For example, Plaintiff claims that the garden hose was green and that the walkway's green safety paint was badly peeling.

Because the Katsaliroses cannot prevail on the basis of their theory that, as a matter of law, the garden hose was not a dangerous condition, and because liability is not precluded on the theory that the garden hose was an open and obvious condition, they are not entitled to judgment as a matter of law and their Motion for Summary Judgment will be denied.

B. Ramada's Motion for Summary Judgment

In its Motion for Summary Judgment, Ramada argues that, as a matter of law, Plaintiff cannot establish that Ramada is liable for Plaintiff's injury. According to Ramada, Plaintiff can demonstrate neither that Ramada's direct negligence led to her injury nor that Ramada is vicariously liable for the alleged negligence of the Katsaliroses. Plaintiff opposes the Motion by arguing that there is a disputed issue of material fact as to whether Ramada exercised sufficient control, through its right to conduct unannounced inspections, over the conduct of the Katsaliroses in keeping the swimming pool equipment operating and in good condition and in keeping the walkway uncluttered and safe. Though Ramada addresses both direct and vicarious theories of liability in its Motion, Plaintiff focuses her argument solely on the issue of vicarious liability, effectively conceding that Ramada is not liable for her injury based upon a direct negligence theory. Plaintiff's theory of liability is that Ramada had control over the operation of the Hotel, which makes it jointly responsible with the Katsaliroses for her injuries.

Any argument by Plaintiff that Ramada is directly liable for her injuries would fail as a matter of law. To establish that Ramada is directly liable for her injury, Plaintiff first must demonstrate that Ramada owed her a duty of care. See Hecker v. Property Ins. Placement Fac., 891 S.W.2d 813, 816 (Mo. 1995) (in any negligence action, a plaintiff must demonstrate that defendant had a duty to plaintiff, defendant failed to perform that duty, and defendant's breach was the proximate cause of the plaintiff's injury); see also Aaron v. Havens, 758 S.W.2d 446, 447 (Mo. 1988) (whether duty exists is a question of law for the court). Defendant Ramada states, and Plaintiff does not dispute, that a franchisor does not have any general duty to either its franchisee or the guests or customers of its franchisee. A duty could arise, however, if the franchisor has sufficient control over the daily operations of its franchisee. See Helmchen v. White Hen Pantry, Inc., 685 N.E.2d 180, 181 (Ind.App.Ct. 1997). However, as explained below, there is no genuine dispute that Ramada lacked control over the day-to-day operations of the Hotel. Thus, Ramada owed no duty of care to Plaintiff, and Ramada cannot be held directly liable for Plaintiff's injury.
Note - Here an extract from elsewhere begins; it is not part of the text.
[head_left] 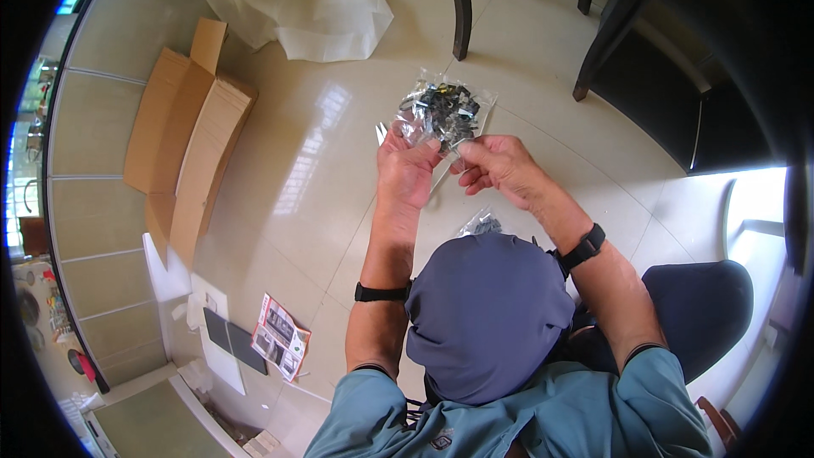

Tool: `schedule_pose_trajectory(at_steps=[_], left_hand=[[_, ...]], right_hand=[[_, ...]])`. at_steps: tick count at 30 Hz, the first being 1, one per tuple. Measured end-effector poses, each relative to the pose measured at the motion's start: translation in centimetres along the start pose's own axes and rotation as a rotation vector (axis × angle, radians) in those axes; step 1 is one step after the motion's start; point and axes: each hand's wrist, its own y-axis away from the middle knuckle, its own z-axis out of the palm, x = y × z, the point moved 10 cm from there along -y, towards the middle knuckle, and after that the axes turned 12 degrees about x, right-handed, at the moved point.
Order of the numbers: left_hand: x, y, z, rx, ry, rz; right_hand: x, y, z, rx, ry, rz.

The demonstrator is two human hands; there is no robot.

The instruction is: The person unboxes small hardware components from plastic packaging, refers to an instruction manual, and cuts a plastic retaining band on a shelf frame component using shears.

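Note:
A clear plastic bag [447, 110] full of small dark and metallic hardware pieces is held out in front of me. My left hand [407, 171] grips its lower left edge, thumb on top. At the lower right edge, my right hand [500, 168] pinches the plastic between thumb and fingers, with the other fingers curled. Two pale pointed tips [381, 132] stick out just left of my left hand; what they belong to is hidden. Closer to me, another clear bag [482, 222] with grey pieces is partly covered by the cap in the foreground.
An opened cardboard box [191, 140] leans by the cabinets on the left. White foam wrap [309, 17] lies on the tiled floor beyond. A printed leaflet [281, 336] and a dark panel [234, 339] lie at lower left. Dark furniture legs [459, 4] stand at the far side.

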Motion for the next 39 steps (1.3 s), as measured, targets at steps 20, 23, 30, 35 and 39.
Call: schedule_pose_trajectory(at_steps=[20, 23, 30, 35, 39], left_hand=[[1.5, 1.3, -2.8, 0.358, -0.764, 0.28], [0.9, 0.9, -2.6, 0.264, -0.694, 0.14], [2.9, 1.1, -1.6, 0.107, -0.676, 0.226], [3.6, 1.2, -0.7, 0.099, -0.726, 0.267], [3.7, 1.7, 0.1, 0.099, -0.751, 0.232]], right_hand=[[-1.7, -0.3, -2.8, 0.225, 0.101, -0.146], [-1.6, -0.3, -2.5, 0.124, 0.043, -0.114], [-4.9, 0.5, -2.1, 0.076, 0.033, -0.227], [-5.7, 0.3, -2.3, 0.187, 0.256, -0.451], [-6.2, 0.8, -3.2, 0.313, 0.319, -0.482]])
The issue before the Court on Ramada's Motion for Summary Judgment is whether Ramada can be held vicariously liable for Plaintiff's injury. To establish vicarious liability, Plaintiff must demonstrate that there was a principal-agent relationship between Ramada and the Katsaliroses at the time of her injury. Bost v. Clark, 116 S.W.3d 667, 675 (Mo.Ct.App. 2003); see also State v. Hicks, 535 S.W.2d 308, 312 (Mo.Ct.App. 1976) (one person not answerable for misconduct of another absent showing of existence of relationship between the two which would render one liable for actions of the other). An agency relationship is defined by two elements: (1) the principal consents, expressly or impliedly, to the agent acting on its behalf; and (2) the agent is subject to the principal's control. Bost, 116 S.W.3d at 676. "[T]he touchstone is whether the party sought to be held liable has the control or right to control the conduct of another in the performance of an act." J.M. v. Shell Oil Co., 922 S.W.2d 759, 764 (Mo. 1996).

In addition to an actual agency relationship, an agency relationship may be deemed to exist for purposes of vicarious liability when an alleged principal causes a third person to believe that someone is his agent, thereby rendering the principal liable for any loss associated with the third party's reasonable reliance on the care and skill of the presumed agent. Restatement (Second) of Agency § 27 (1958). Plaintiff does not rely on this theory of agency in making her argument in opposition to the Motion for Summary Judgment. Nevertheless, the Court will point out that an apparent agency argument would fail as a matter of law. The apparent authority of an agent must be based on some conduct by the alleged principal, and the injured party's reliance on that conduct must be reasonable and must be the cause of the injury. See id. cmt b. Plaintiff has not argued, or provided sufficient evidence, that she was somehow led to believe that the Katsaliroses were agents of Ramada or that reliance on such representations caused her injury. Indeed, Plaintiff does not dispute that Section 3.13 of the License Agreement requires that franchisees avoid any confusion on the part of guests, creditors, lenders, investors, and the public as to their ownership and operation of a hotel and the identity of the franchisees. Further, Plaintiff does not dispute that Ramada requires its franchisees to affirmatively disclose its franchise status. Finally, Plaintiff does not dispute that Ramada, through its directory and required signage at the front desk of each hotel, explains that all Ramada locations are independently owned and operated under license agreements. There is no evidence of any false representation or concealment by anyone regarding the relationship between Ramada and the Katsaliroses. Plaintiff does intimate that she did not see any signs indicating that the Hotel was independently owned and operated. This does not create an issue of disputed fact. Even if Plaintiff's assertion (i.e. that the required signs were not visible) is taken as true, her argument would nonetheless fail because she utterly fails to cite to any facts evidencing her reliance on any alleged belief that the Katsaliroses were acting as agents of Ramada.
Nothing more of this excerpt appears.